In first, Kastner honored at Knesset Holocaust Remembrance Day event
Parliament defends right for Zionist Union MK Merav Michaeli, accompanied by mother, to dedicate candle-lighting to her controversial grandfather accused of Nazi-collaboration
Marissa Newman is The Times of Israel political correspondent.

Six decades after the deeply controversial trials over his negotiations with high-ranking Nazis and his subsequent assassination, Yisrael Rudolf Kastner was honored during the Knesset’s official Holocaust Remembrance Day ceremony on Thursday, in the presence of the prime minister, Knesset speaker, opposition leader, and head of the Supreme Court.
Kastner’s daughter, Suzi, and granddaughter, Zionist Union lawmaker Merav Michaeli, lit a candle at the official parliament ceremony for the former Budapest Zionist leader, who both rescued nearly 1,700 Jews during the war and later testified on behalf of prominent SS officers in the Nuremberg trials.
The Knesset, in a statement, defended Michaeli’s right to dedicate the candle to her grandfather. Six Knesset representatives and employees, accompanied by survivors, lit candles at the memorial event.
“The Knesset never has and never will hold personal ceremonies for people killed in the Holocaust or survivors,” it said. “The Knesset members who go up to light a memorial candle tend to dedicate the candle to a family member who was killed or survived the Holocaust and no one in the Knesset can dictate to the Knesset member who they may honor with their memorial candle.
“It is flawed and immoral to try and determine who is more or less worthy among the survivors and victims,” the Knesset said. “Certainly the Knesset won’t act this way, and one must hope that others will also respect the Holocaust and the sanctity of the ceremony.”

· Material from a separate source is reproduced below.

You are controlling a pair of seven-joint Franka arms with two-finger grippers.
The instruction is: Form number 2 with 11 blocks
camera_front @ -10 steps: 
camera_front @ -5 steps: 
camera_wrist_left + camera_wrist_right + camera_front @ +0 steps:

Likud minister Ofir Akunis stepped out the hall in protest when Michaeli and her mother stood up to light the candle.
A Likud youth activist group on Tuesday had sent a letter expressing “disgust and disappointment” over the honor, citing Kastner’s actions “to save Nazi murderers, including mass murderer Kurt Becher, from the noose” and his “controversial actions during the deportations of hundreds of thousands of Hungarian Jews to the Auschwitz chimneys.”
But otherwise, little protest was registered over the inclusion of the former Hungarian Jewish journalist turned-Israeli official, who was defended by the State of Israel in the now-infamous 1954 libel case over accusations of Nazi collaboration.

Sixty-four years ago, the State of Israel brought libel charges against pamphleteer and Hungarian-Israeli Jew Malchiel Gruenwald, over claims Kastner had collaborated with the Nazis during World War II. The case ultimately served as a searing indictment of Kastner’s activities during the Holocaust in his dealings with high-ranking Nazi officers, with Halevy accusing him of “selling his soul to the devil.”
The main characters in the high-stakes courtroom drama would also go on to have ties to the Knesset: The defense attorney cross-examining Kastner, Shmuel Tamir, became justice minister under Likud’s Menachem Begin, and the judge, Benjamin Halevy, also later became a Knesset lawmaker.
The Supreme Court in 1958 cleared Kastner of all the collaboration charges handed down by Halevy, and said he was solely motivated in his dealings with the Nazis by the rescue of Jews from their deaths.
The justices, however, unanimously established that Kastner had testified on behalf of Becher at Nuremberg in a perjurious affidavit, resulting in the senior SS officer’s exoneration. (In his statement to the tribunal, Kastner maintained Becher tried to save Jews and attested to his “good intentions.” The Israeli justice system, however, determined Kastner was well-aware of the Nazi plans for the genocide of the Jews. Kastner also lied to the Jerusalem court about his Nuremberg testimony. Becher died in 1995. He was never tried.)
The exoneration by the Supreme Court came too late for Kastner, however, who was assassinated by right-wing extremists in 1957.

Defenders of Kastner maintain that he, in an impossible moral position, used his ties with the Nazis to save Jews, and point to the outcome in the form of the so-called Kastner Train — nearly 1,700 Jews taken to safety in Switzerland.
His critics, meanwhile, say those Kastner saved were friends and relatives, as well as other prominent Jews. They charge that the remainder of Hungarian Jews were actively duped by Kastner, who was aware of the Final Solution and the Auschwitz gas chambers, but did not inform the local community, thus preventing attempts to organize resistance efforts or flee en masse across the border, and thereby facilitating the mass deportations to Auschwitz that resulted in the decimation of most of Hungarian Jewry.